Who is Professor Nicholas Damask, Ph.D.?

Dr. Damask as been a professor at Scottsdale Community College for over 24 years. He hails from Dayton, Ohio, and received a Ph.D. from the University of Cincinnati in political science and an M.A. in international relations from American University. His dissertation was on terrorism and its funding in the mid-90’s. He has been teaching this ever since and is a leading expert in this field in Arizona. A quick review of his public teaching scores from his students reveals impressive ratings. While AIFD had not had direct contact with Dr. Damask previously, he had come to a number of our presentations and events at SCC and is very supportive of our counter-terrorism and counter-islamism work.

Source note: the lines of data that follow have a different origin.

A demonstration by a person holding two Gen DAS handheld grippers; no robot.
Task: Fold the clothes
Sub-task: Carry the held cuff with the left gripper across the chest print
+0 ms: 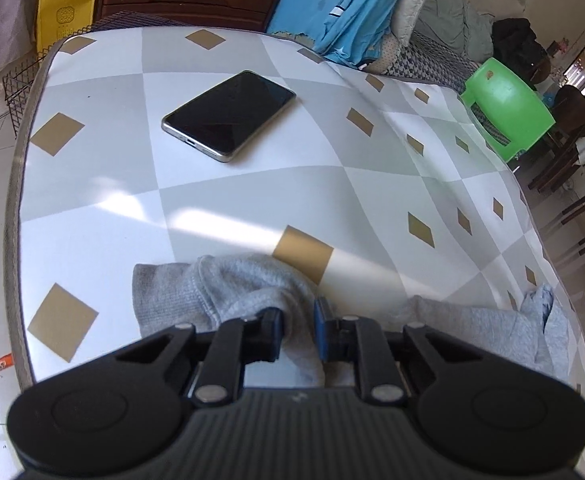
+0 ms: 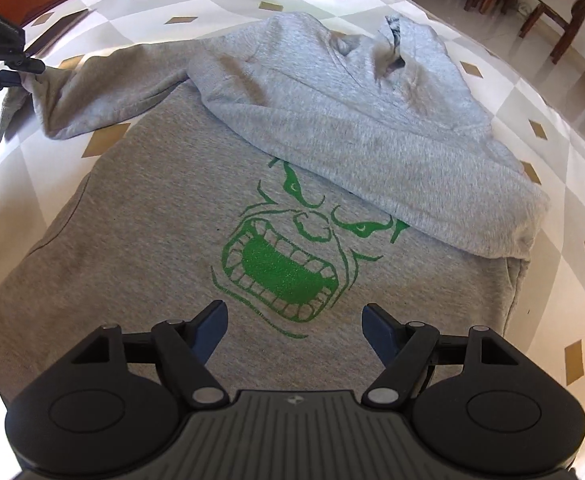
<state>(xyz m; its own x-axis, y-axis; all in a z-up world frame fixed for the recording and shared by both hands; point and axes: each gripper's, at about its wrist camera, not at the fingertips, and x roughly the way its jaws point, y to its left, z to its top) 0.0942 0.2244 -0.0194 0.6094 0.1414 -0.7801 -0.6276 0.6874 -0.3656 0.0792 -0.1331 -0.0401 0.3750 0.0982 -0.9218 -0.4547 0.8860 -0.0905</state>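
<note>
Left wrist view: left gripper (image 1: 298, 320) is clamped on the cuff end of the sleeve (image 1: 220, 288) of the grey hoodie (image 2: 164, 216); fabric is pinched between the blue pads and bunched just ahead of the fingers. In the right wrist view, that sleeve is seen stretched out to the far left of the right gripper (image 2: 294, 326), which hangs with jaws wide and nothing between them, directly over the green face print (image 2: 292, 256).

Step judged: sleeve fold, early in the task. The hood (image 2: 356, 128) is already laid over the chest, ahead of the right gripper. Next move likely calls for the sleeve to be carried across onto the body and laid flat, with the torso pinned by the right gripper if it drags.

Hoodie: soft heathered fleece, ribbed cuff, limp and easily creased. Printed tablecloth (image 1: 252, 200) beneath looks smooth, possibly slippery. A glossy, rigid phone (image 1: 230, 114) lies well ahead of the left gripper, clear of the cloth.
</note>
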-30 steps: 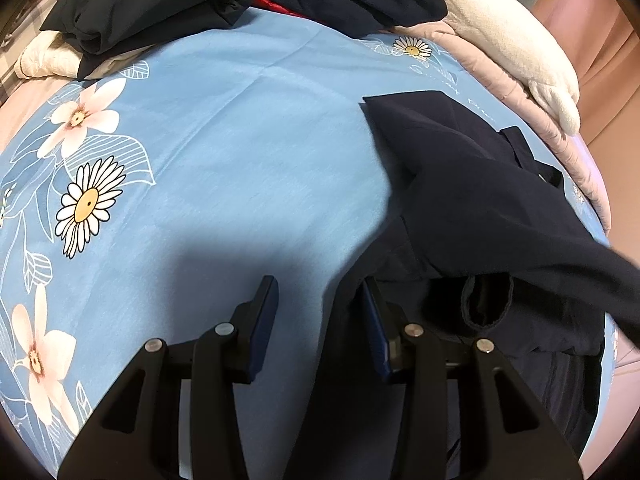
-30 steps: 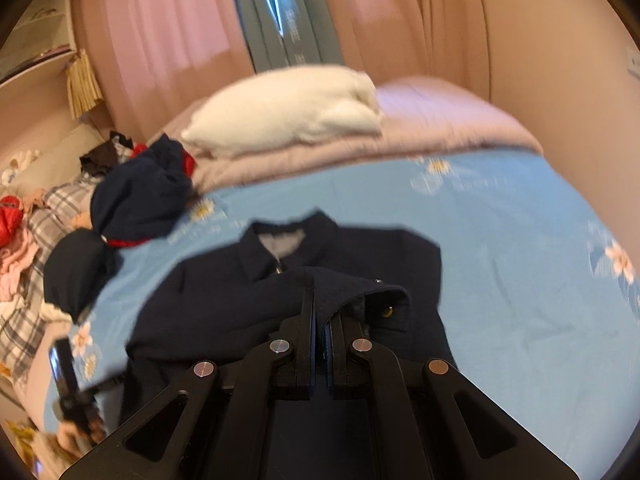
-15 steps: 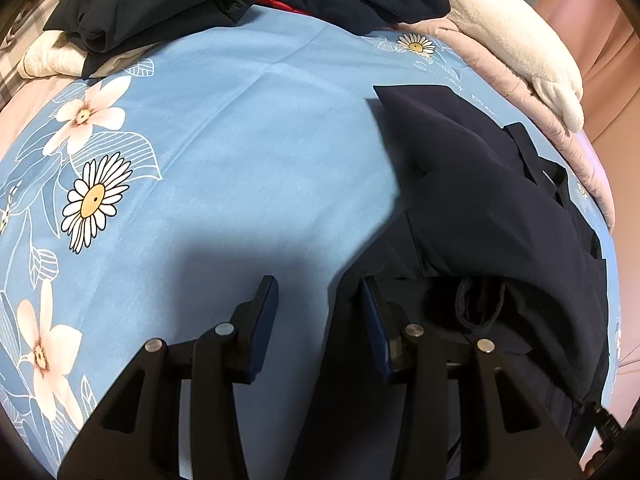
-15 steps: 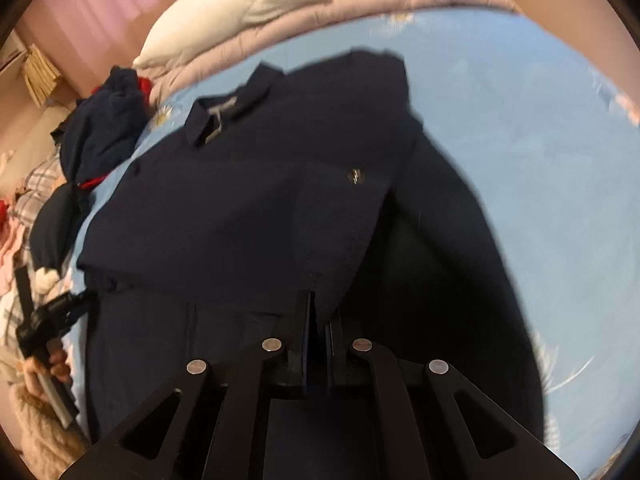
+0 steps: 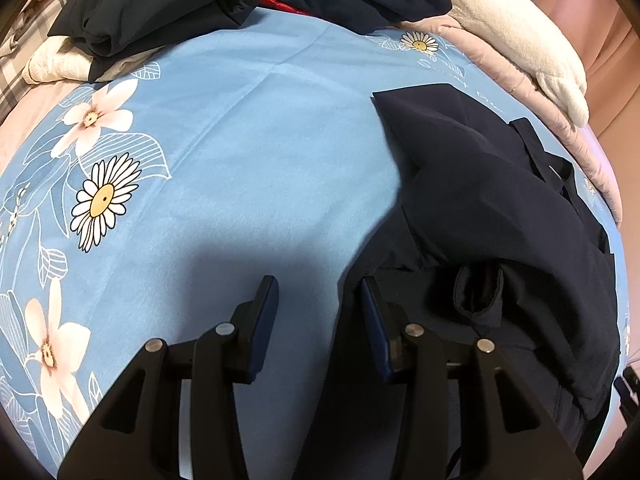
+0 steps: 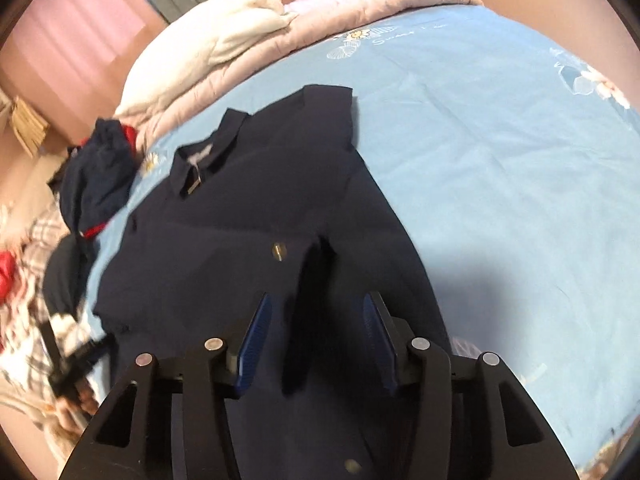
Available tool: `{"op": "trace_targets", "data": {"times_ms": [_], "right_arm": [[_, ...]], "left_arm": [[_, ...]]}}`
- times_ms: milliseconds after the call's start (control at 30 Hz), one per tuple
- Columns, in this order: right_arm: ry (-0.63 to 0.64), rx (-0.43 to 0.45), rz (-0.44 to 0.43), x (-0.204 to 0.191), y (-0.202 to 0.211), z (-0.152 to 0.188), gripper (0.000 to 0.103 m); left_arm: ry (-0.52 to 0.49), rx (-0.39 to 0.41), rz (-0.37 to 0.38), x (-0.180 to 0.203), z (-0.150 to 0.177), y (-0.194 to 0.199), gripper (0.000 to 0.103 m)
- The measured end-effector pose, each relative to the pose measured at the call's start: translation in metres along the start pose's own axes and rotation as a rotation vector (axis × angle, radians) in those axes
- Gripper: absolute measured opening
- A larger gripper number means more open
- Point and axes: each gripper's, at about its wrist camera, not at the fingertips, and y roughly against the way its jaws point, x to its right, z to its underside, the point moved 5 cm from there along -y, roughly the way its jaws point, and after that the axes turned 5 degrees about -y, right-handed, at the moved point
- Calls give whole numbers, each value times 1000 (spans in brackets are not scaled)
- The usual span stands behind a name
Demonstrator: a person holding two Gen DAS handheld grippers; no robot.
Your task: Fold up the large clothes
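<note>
Blue floral bedsheet (image 5: 248,152) fills both wrist views, with a cream blanket (image 6: 224,40) and a heap of dark clothes (image 5: 248,0) along the far edge of the bed. My task garment, a dark navy collared shirt (image 6: 240,216), lies on the sheet with one sleeve (image 6: 304,280) folded in over the body. My right gripper (image 6: 316,328) hangs just above that sleeve, jaws spread and holding nothing. My left gripper (image 5: 318,312) is also spread wide and empty, straddling the shirt's near edge, one finger over bare sheet and one over cloth.

I judge the risks this way: the loose sleeve end could slide or spring open, since nothing pins it. If I close the left claw where it is, I may pinch sheet along with shirt, or catch only one layer and drag the fold crooked. The other cuff (image 5: 478,292) lies bunched and could trap a wrinkle.
</note>
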Motion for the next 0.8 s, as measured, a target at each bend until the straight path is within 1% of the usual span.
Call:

In Dr. Jasser’s conversations this week with Dr. Damask, it is imminently clear that he is not someone who approaches Islam with prejudgment, bias or any hate whatsoever. His course is on political science and its history in the twentieth and twenty-first century. Only 15 percent of the curricula of the course in question, POS102, is related to terrorism and a part of that to Islamist terrorism. This is someone simply trying to teach his students what the root causes and underpinnings are for the Islamic militants. That is it. His is not a course in theology at all, but simply political movements.

Apparently all it takes for an anonymous student to take-down a professor and have his administration repudiate him reflexively while also diminishing the reputation of the entire College is a few publicly released snapshots of quiz questions with no other inquiries?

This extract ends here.